**What is being asked:**
Beginning with the line that holds "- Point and" in the data below, give again every line through the one that holds "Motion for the", exactly as written.

[Given information — start]

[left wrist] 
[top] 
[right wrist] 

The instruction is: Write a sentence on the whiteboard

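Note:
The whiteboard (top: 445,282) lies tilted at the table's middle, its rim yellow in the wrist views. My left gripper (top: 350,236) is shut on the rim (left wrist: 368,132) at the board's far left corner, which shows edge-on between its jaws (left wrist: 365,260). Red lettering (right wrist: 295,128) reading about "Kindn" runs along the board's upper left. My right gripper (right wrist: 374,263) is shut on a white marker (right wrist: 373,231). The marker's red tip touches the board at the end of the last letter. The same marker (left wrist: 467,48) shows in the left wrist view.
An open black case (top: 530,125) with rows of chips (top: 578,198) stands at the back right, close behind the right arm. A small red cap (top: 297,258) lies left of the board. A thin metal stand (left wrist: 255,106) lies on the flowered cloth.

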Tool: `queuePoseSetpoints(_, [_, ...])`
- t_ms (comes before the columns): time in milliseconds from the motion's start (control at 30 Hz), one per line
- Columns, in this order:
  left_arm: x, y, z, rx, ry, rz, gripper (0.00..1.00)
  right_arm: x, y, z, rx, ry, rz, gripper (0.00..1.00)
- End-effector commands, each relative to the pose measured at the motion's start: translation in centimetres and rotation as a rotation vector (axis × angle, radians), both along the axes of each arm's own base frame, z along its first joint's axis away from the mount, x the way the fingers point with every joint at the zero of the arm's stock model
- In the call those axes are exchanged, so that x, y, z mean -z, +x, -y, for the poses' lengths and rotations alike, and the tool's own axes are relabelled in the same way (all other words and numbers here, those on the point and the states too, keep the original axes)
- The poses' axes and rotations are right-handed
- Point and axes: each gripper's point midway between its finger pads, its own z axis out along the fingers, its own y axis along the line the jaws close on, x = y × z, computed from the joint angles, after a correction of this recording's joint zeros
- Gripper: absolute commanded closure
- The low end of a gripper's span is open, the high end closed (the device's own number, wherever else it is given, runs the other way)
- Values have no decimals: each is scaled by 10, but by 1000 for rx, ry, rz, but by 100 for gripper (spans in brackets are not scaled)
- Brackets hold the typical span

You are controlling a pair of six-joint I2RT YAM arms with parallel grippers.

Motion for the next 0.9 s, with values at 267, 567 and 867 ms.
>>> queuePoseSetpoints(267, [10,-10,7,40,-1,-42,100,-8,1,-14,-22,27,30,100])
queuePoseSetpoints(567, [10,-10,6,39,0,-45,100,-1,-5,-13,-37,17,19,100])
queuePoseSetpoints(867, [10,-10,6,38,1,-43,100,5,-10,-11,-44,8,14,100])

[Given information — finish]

**Written solution:**
- Point and axes: each gripper's point midway between its finger pads, its own z axis out along the fingers, its own y axis along the line the jaws close on, x = y × z, computed from the joint angles, after a correction of this recording's joint zeros
- Gripper: absolute commanded closure
- The low end of a gripper's span is open, the high end closed (the device's own number, wherever else it is given, runs the other way)
- Values have no decimals: each is scaled by 10, but by 1000 for rx, ry, rz, but by 100 for gripper (spans in brackets are not scaled)
- Brackets hold the typical span

You are controlling a pair of six-joint I2RT YAM arms with parallel grippers.

Motion for the next 0.9 s, with values at 267, 567 and 867 ms.

What has been written here completes the answer.